Discussion in 'Thinking of teaching' started by Sumans, Jun 14, 2015.

  1. Hi,

    I have got into PGCE-secondary mathematics through school direct starting Sep-2015.Because I also have 2 girls to care for, I thought its necessary to have a head start. Please can any one suggest as to the best books to read on maths teaching(I have already started brushing up my own maths using Elmwood press text books), and what are the essentials in the stationary list?Please, any tips from maths teachers is geatly appreciated-many thanks for reading!
     
  2. PaulDG

    PaulDG Occasional commenter

    1. Make sure you can do AS maths core papers with relative ease - you're almost certainly not going to be teaching A level, in fact you'll be spending almost all your time with KS3 kids who will stun you with just how little they know (how is it possible to be in school for 8 years and believe that 13.5 multiplied by 10 is 130.5 ???), but if you can do AS core you'll have more than enough subject knowledge for anything you'll meet in your training.

    2. Read "teachingbattleground.wordpress.com" - (start at the beginning, not the most recent post) a blog by a maths teacher who's seen a great deal of what you will be told is fact by your trainers and discover what you thought you knew all along - that what the trainers will be telling you is actually cow-poo.

    3. Get up to date with the incoming GCSE specifications. Look on the Edexcel website.

    4. Stationery has an "e". (like "envelope"). The one with an "a" means "still". Yes, you will be relentlessly picked up on your spelling and if you're unlucky enough to badly spell something that a parent sees, then you're for it!

    Watch this:

    https://www.youtube.com/watch?v=sIv9rz2NTUk and read the author's books ("Why Students don't like School" is best).

    Watch this:

    https://www.youtube.com/watch?v=emx92kBKads and remember that it is almost completely unsupported nonsense.

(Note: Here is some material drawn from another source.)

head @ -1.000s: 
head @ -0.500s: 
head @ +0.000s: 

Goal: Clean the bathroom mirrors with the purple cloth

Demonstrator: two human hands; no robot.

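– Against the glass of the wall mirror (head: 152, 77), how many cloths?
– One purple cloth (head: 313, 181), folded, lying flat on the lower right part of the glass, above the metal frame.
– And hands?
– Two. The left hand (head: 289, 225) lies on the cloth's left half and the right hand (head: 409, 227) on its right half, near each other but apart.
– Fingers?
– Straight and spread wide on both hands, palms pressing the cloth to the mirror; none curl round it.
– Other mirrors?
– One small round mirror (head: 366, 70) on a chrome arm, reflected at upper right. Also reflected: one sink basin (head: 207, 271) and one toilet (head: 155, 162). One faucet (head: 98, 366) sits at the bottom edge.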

There are, of course, a couple of actual facts mixed up in there to give the illusion of credibility.

    Read this:

    https://community.tes.co.uk/tom_bennett/b/weblog/archive/2015/05/02/i-39-ll-be-back-tedinator-2-a-review-of-ken-robinson-39-s-39-creative-schools-39-part-1.aspx

    (And all Tom's other posts..)

    And welcome to a profession that is mode divided amongst itself than you ever thought possible. [​IMG]
     
  3. PaulDG

    PaulDG Occasional commenter

    PS If anyone tells you "Read Sue Cowley's 'Getting the b*gg**s to Behave", it helped me a lot", then don't trust another word they say.
     
  4. Thank you for the invaluable advice.(Will brush up my spellings too! [​IMG])
     
  5. gh194380

    gh194380 New commenter

    @PaulDG.

    Why don't you like this book? I'm about half way through it at the moment and your question makes me wonder if I should continue reading.

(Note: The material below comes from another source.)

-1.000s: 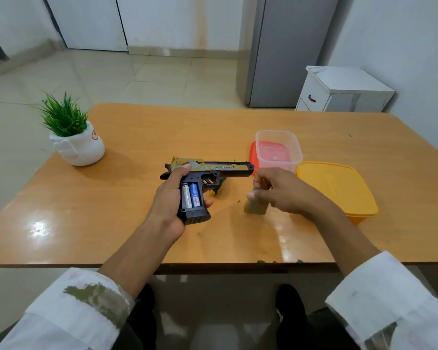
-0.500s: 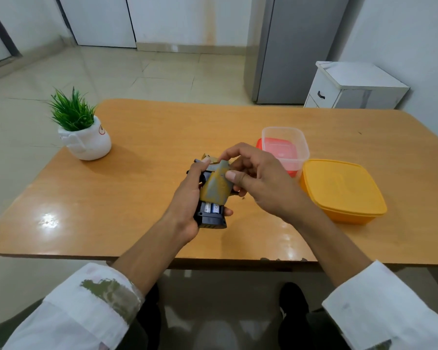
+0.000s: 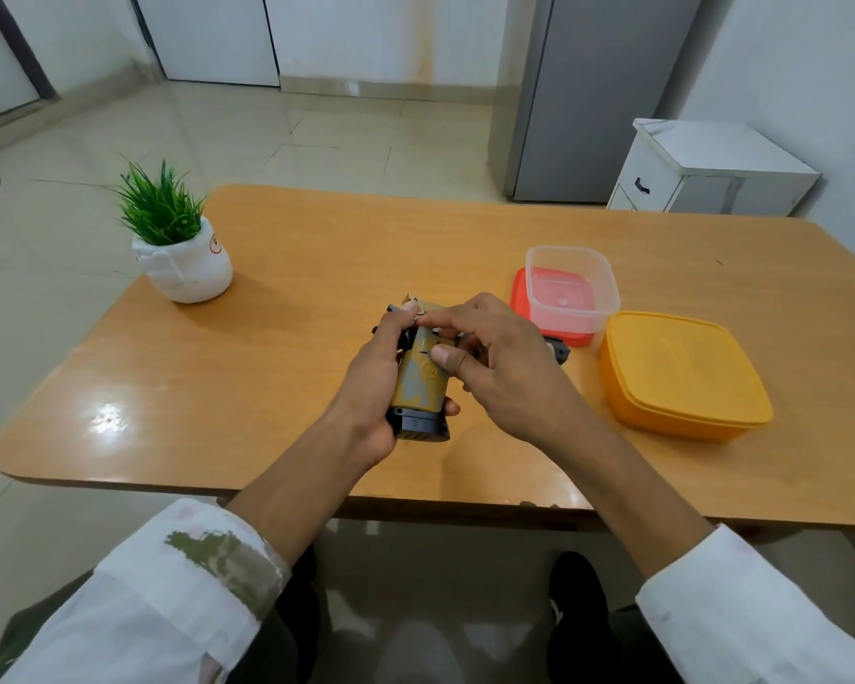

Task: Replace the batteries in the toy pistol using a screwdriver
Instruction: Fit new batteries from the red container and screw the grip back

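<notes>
The toy pistol is held above the wooden table, grip end toward me. My left hand grips the pistol's handle from the left. An olive-yellow battery cover lies over the handle and hides the batteries. My right hand pinches the cover, thumb on its face and fingers over its top edge. The pistol's black muzzle pokes out to the right behind my right hand. No screwdriver shows.
A potted green plant stands at the table's left. A clear tub sits on a red lid right of my hands. A closed yellow box lies nearer the right front. A white cabinet stands beyond the table.
My right hand picked the cover up from the table and brought it onto the pistol's handle. The batteries, visible a second ago, are now covered.
</notes>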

    Are there any other books you can recommend?
     
  6. These are the books recommended by my university(haven't read them yet!)

    "The Elephant in the classroom" by Jo Boaler

    "Reflective Teaching in schools? by Andrew Pollard

    ?Readings for reflective teaching in schools? also by Pollard

    ?Learning to teach mathematics in the secondary school? by Johnston Wilder, Johnston Wilder, Pimm and Lee.

    Is the book on maths teaching(last one) any good?

    I found Sue Cowley's book a bit repetitive
     
  7. gh194380

    gh194380 New commenter

    I've heard the second book you list, Reflective Teaching in Schools, recommended so many times. It's £18 on Amazon so i've ordered a copy.
     
  8. DYNAMO67

    DYNAMO67 Lead commenter

    Bill rogers is a good author about behaviour. I would be careful of ordering many boobs though. You can't learn how to teach from a book. You develop your own way of doing it.